Again, I don’t have the data to fully ascertain how much of the Trump victory was race-based. Or how much was a function of men not liking a woman in a pantsuit (or any woman in any power for that matter.) And believe you me, I am not excusing or defending any Trump supporter here. I honestly just want to understand what happened and preclude such a fascistic rejection of democratic values and institutions from ever happening again.
And as someone who has suffered an adulthood’s worth of severe panic attacks, I believe it all comes down to anxiety.
It can be real economic anxiety. Or perceived existential anxiety. Or just your run-of-the-mill free-floating anxiety about today, tomorrow and the future. It’s anxiety that fuels people buying into Trump’s canards about El Salvadoran gangs taking over our cities and shooting up our citizens. It’s anxiety that lets Trump pass an executive order banning travelers to our country based strictly on their Muslim religion. It’s anxiety ( or let’s call it what it really is-fear) that allows 90 per cent of Republicans to turn a blind eye when immigrants seeking asylum are separated from their children.
The issues are almost irrelevant. It all comes down to anxiety and fear. Fear and anxiety. If you don’t feel comfortable, you will cavalierly accept Trump’s claims that China is screwing us in trade deals, that our military has never been weaker, that every major metropolitan area is overrun by rampant, insidious crime.

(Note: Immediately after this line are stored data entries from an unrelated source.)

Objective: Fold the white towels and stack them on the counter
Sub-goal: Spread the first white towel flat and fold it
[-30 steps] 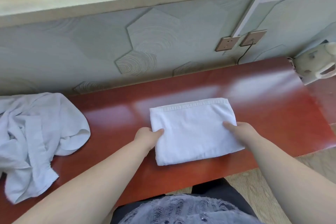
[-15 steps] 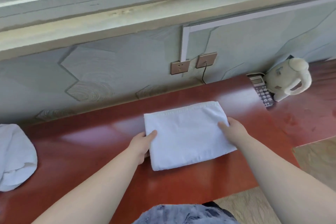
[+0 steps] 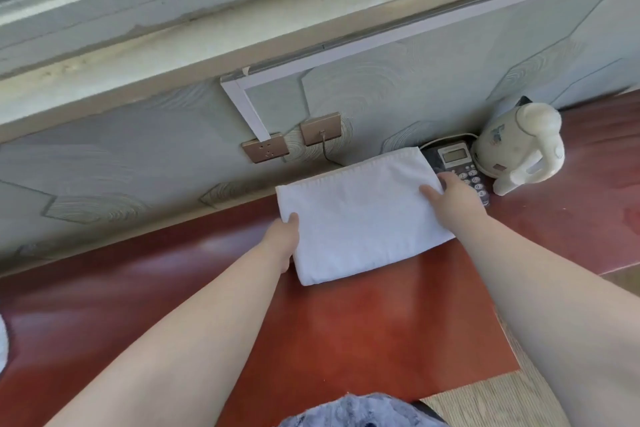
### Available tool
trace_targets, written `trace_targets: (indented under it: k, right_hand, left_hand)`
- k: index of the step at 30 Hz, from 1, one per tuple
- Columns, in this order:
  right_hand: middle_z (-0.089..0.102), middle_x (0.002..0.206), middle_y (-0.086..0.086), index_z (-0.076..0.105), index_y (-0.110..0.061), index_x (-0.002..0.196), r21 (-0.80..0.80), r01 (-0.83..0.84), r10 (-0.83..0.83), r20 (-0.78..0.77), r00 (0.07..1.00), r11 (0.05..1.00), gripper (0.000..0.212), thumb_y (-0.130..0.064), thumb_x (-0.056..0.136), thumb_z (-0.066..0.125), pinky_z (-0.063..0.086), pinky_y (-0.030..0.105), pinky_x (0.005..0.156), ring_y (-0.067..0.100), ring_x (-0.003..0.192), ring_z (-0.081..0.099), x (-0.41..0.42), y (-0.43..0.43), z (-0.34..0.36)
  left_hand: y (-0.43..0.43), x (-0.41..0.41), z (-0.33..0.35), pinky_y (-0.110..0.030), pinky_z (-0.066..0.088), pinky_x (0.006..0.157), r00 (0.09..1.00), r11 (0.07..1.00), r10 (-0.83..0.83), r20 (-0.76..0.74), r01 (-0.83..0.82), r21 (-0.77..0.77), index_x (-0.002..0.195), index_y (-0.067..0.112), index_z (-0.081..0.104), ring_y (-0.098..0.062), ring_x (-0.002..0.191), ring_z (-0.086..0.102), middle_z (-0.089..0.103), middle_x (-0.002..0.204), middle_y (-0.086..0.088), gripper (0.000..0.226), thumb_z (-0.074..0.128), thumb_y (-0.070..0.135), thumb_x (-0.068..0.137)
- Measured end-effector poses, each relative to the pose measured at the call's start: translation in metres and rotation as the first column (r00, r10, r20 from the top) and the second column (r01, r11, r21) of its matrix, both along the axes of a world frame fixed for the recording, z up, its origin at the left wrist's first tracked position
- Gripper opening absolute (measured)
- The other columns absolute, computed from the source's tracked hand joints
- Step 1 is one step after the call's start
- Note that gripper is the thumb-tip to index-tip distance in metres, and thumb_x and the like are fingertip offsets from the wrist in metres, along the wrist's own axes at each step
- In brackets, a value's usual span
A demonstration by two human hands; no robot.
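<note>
One folded white towel sits mid-frame on the glossy red-brown counter. Its long axis runs from lower left to upper right, with the hemmed edge toward the grey-green wall. The left hand and right hand each pinch a short end, thumb on top. The print on the telephone and kettle is unreadable.

The left forearm and right forearm are bare along all that shows of them, smooth and full, and so are the left hand and right hand. At the bottom edge lies a garment of grey-blue fabric, mottled with pale patches and dark specks; just right of it shows a narrow strip of dark cloth.
</note>
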State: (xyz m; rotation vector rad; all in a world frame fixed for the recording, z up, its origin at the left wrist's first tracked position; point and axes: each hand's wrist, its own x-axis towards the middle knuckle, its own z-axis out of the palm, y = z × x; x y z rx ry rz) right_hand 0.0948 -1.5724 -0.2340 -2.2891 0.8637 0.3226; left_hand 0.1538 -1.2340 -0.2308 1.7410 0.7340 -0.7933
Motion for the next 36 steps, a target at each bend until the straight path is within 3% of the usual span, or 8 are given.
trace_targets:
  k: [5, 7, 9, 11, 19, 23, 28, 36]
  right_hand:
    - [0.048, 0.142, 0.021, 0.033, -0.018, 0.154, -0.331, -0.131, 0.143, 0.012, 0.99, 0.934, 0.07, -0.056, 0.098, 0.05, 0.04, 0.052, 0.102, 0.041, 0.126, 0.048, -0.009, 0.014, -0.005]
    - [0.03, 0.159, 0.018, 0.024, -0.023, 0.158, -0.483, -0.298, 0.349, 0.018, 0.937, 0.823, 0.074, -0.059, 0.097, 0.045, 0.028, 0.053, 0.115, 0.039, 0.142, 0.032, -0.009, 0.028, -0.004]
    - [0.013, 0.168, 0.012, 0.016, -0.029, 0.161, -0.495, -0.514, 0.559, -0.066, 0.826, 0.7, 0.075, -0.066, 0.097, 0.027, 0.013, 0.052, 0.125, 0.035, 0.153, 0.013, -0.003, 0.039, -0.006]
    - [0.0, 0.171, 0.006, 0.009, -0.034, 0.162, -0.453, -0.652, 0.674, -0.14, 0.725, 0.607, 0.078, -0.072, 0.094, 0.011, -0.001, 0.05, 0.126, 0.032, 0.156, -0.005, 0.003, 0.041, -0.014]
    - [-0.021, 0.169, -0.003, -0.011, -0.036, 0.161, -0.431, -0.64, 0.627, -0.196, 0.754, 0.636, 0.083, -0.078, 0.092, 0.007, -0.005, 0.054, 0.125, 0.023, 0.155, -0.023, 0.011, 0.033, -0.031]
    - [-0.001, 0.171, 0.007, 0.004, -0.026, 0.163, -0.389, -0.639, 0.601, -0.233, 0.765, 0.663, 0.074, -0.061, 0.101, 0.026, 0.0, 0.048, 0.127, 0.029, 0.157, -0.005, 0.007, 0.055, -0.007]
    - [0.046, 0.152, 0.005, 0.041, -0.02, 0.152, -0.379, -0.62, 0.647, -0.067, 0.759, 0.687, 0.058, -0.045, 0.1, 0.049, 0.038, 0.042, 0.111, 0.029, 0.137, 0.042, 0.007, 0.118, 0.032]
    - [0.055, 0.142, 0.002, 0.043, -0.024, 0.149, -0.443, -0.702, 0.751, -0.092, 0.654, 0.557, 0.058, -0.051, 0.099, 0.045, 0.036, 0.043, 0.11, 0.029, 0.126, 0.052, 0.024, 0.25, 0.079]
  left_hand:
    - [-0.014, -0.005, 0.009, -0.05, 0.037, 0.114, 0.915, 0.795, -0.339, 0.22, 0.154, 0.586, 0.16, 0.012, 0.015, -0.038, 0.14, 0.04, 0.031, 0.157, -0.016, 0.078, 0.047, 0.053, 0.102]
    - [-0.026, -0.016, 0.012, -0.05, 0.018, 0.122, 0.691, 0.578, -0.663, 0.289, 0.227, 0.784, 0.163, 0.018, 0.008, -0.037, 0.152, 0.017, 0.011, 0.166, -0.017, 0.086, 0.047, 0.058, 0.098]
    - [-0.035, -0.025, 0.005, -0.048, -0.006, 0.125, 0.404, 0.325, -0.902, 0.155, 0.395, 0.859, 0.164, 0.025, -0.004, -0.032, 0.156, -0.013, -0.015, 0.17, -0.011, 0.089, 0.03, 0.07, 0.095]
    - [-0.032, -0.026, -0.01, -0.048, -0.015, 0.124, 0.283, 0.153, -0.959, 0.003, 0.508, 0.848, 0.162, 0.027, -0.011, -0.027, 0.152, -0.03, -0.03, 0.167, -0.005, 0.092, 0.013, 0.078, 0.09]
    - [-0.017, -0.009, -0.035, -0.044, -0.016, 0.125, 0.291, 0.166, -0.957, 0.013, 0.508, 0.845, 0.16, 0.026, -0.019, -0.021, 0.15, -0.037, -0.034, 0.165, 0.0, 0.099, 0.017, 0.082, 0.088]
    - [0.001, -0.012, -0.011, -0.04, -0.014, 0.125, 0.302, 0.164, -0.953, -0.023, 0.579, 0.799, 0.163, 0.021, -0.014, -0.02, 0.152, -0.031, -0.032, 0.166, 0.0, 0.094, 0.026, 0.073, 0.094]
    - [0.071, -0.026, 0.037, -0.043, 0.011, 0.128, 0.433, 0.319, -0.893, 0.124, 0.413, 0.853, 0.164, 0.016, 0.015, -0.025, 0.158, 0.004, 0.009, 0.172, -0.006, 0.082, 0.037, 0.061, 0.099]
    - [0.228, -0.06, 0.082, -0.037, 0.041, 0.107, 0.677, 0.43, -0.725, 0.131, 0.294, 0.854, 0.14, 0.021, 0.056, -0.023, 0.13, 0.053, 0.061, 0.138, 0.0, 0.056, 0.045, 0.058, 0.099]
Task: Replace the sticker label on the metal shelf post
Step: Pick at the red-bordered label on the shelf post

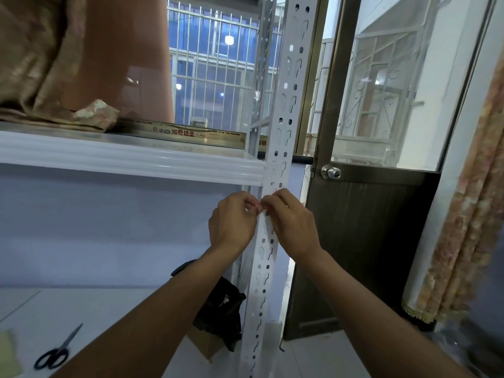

If you are uncomfortable, you will accept these fear-based narratives. If you are not, you will reject them for the scapegoating and scaremongering that they so clearly are.
And what it ultimately comes down to is, on the day you’re voting, are you feeling okay with the changes happening around you? Are you comfortable with modernity and demographic shifts and brand-new gender definitions? Or do you look around and say that America looks and feels different and that scares you inside?
In short, we talk about race of voters. Their age, gender, religious affiliation, gun ownership and almost everything else.
What we don’t talk about much is what the voters are FEELING.
And we should. Because the future of this nation kind of depends on it.